A faithful, word-for-word copy of the data below is required, without pictures.

▶ [Source data]
━━━━━━━━

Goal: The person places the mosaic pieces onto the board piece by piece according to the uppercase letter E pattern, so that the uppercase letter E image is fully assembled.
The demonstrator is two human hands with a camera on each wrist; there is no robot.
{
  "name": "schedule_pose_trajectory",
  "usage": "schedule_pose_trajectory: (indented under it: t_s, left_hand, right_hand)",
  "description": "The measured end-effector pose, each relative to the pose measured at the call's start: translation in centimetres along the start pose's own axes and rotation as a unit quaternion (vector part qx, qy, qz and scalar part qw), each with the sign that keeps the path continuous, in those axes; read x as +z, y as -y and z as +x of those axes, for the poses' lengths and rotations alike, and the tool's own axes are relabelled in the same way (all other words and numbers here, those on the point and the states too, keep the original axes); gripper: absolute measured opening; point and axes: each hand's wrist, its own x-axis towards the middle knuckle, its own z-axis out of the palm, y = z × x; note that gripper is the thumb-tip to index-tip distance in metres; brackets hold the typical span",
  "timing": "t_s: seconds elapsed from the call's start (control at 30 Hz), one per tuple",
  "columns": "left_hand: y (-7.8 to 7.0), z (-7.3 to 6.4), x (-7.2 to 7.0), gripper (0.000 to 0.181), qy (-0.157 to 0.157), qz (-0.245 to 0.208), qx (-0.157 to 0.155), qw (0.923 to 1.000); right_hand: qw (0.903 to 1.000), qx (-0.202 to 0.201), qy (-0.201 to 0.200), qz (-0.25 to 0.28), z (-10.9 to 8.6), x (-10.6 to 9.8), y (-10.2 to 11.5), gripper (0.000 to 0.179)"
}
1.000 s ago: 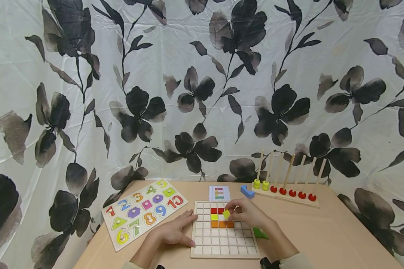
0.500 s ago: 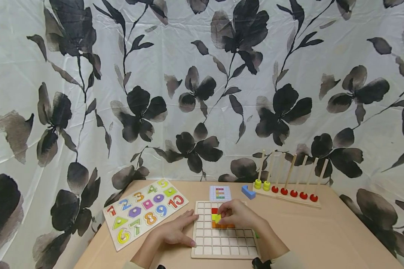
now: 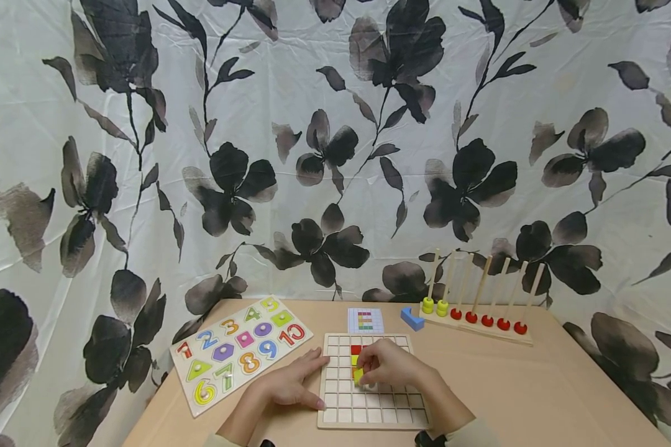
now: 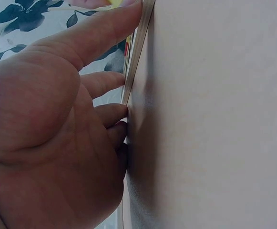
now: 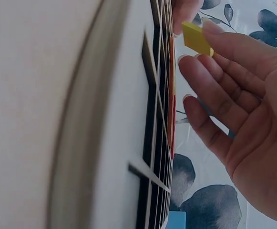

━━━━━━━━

▶ [Written reply]
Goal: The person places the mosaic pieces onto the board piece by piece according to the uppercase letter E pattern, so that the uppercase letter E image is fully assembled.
The demonstrator is two human hands with a camera on each wrist; there is no robot.
{
  "name": "schedule_pose_trajectory",
  "usage": "schedule_pose_trajectory: (indented under it: t_s, left_hand, right_hand)",
  "description": "The measured end-effector pose, each relative to the pose measured at the call's start: translation in centimetres along the start pose's own axes and rotation as a unit quaternion (vector part qx, qy, qz and scalar part qw), each with the sign that keeps the path continuous, in those axes; read x as +z, y as -y and z as +x of those axes, for the poses' lengths and rotations alike, and the tool's own axes are relabelled in the same way (all other words and numbers here, those on the point and the states too, keep the original axes); gripper: absolute measured opening; point and axes: each hand's wrist, its own x-axis towards the middle knuckle, its own z-axis out of the palm, y = z × x; note that gripper is the thumb-tip to index-tip distance in metres; brackets hold the typical span",
  "timing": "t_s: seconds elapsed from the call's start (control at 30 Hz), one per tuple",
  "columns": "left_hand: y (-7.8 to 7.0), z (-7.3 to 6.4), x (-7.2 to 7.0), gripper (0.000 to 0.181), qy (-0.157 to 0.157), qz (-0.245 to 0.208), qx (-0.157 to 0.155), qw (0.923 to 1.000); right_hand: qw (0.903 to 1.000), qx (-0.202 to 0.201), qy (-0.201 to 0.200), qz (-0.25 to 0.28), z (-10.9 to 8.6), x (-10.6 to 9.8), y (-10.2 to 11.5), gripper (0.000 to 0.179)"
}
1.000 s ago: 
0.500 s ago: 
now: 
now: 
now: 

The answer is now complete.